Наконец мы приехали в Читу, уставшие, разбитые, и остановились у Александры Муравьевой. Нарышкина и Ентальцева недавно прибыли из России. Мне сейчас же показали тюрьмы, или острог, уже наполненный заключенными: тюрем было три, вроде казарм, окруженных частоколами, высокими, как мачты. Одна тюрьма была довольно большая, другие очень маленькие. Александрина жила против одной из последних, в доме казака, который устроил большое окно из находившегося на чердаке слухового отверстия. Александрина повела меня туда и показывала заключенных, называла мне их по именам по мере того, как они выходили в свой огород. Они ходили, кто с трубкой, кто с заступом, кто с книгой. Я никого из них не знала; они казались спокойными, даже веселыми и были очень опрятно одетыми. В числе их были совсем молодые люди, выглядевшие 18—19-летними.
Наши ходили на работу, но так как в окрестностях не было никаких рудников, — настолько плохо было осведомлено наше правительство о топографии России, предполагая, что они есть по всей Сибири, — то комендант придумал для них другие работы: он заставлял их чистить казенные хлева и конюшни, давно заброшенные, как конюшни Авгиевы мифологических времен. Так было зимой… а когда настало лето, они должны были мести улицы. Мой муж приехал двумя днями позже нас со своими товарищами и с неизбежными их спутниками. Когда улицы были приведены в порядок, комендант придумал для работы ручные мельницы; заключенные должны были смолоть определенное количество муки в день; эта работа, налагаемая как наказание в монастырях, вполне отвечала монастырскому образу их жизни.

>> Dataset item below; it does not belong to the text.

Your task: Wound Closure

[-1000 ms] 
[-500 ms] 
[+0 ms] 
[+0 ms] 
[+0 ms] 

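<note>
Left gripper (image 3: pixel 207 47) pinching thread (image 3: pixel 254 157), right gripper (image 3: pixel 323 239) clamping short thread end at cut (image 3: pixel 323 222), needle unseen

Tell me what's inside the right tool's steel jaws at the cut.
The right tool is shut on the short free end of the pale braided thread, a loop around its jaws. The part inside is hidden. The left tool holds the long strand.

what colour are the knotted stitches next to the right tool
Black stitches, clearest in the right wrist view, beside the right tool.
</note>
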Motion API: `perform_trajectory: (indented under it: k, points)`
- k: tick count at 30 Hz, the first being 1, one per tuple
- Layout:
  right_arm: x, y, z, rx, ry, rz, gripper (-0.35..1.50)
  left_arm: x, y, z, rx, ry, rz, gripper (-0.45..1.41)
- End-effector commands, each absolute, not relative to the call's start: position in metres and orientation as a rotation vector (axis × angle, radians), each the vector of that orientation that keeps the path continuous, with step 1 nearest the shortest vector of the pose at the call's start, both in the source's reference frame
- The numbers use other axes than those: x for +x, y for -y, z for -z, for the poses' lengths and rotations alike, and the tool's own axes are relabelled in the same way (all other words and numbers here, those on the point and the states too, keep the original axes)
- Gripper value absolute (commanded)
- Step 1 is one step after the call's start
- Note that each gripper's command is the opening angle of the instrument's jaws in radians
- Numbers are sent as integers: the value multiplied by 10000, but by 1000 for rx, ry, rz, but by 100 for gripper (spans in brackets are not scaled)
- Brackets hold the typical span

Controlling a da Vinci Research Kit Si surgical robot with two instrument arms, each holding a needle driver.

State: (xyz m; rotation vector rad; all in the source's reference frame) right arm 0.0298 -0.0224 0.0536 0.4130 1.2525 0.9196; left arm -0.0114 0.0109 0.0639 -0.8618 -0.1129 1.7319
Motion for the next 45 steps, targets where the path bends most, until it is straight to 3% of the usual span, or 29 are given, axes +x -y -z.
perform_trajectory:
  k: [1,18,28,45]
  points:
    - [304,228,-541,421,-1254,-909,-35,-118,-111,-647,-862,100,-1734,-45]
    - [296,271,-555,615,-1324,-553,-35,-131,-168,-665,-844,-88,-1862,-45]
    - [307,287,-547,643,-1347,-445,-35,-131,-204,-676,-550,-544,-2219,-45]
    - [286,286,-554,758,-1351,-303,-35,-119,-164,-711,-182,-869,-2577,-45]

Так провела большая часть их 15 лет своей юности в заточении, тогда как приговор установлял ссылку и каторжные работы, а никак не тюремное заключение.
Мне нужно было искать себе помещение. Нарышкина уже жила с Александриною. Я пригласила к себе Ентальцеву, и, втроем с Каташей, мы заняли одну комнату в доме дьякона…"
Но жизнь готовила княгине новый удар. Судьбе было мало тех кругов ада, что прошла уже молодая женщина, на плечи которой обрушилось столько горя, нравственных пыток, физических испытаний. В 1828 году Мария Николаевна получила известие о смерти сына — Николино.
"Моя добрая Елена, — писала она через год после того, как мальчика не стало, сестре, — я так грустна сегодня. Мне кажется, я чувствую потерю сына с каждым днем все сильнее; я не могу тебе сказать то, что я ощущаю, когда думаю о нашем будущем. Если я умру — что станет с Сергеем, у которого нет никого на свете, кто интересовался бы им? По крайней мере, не настолько, как это сделал бы его сын".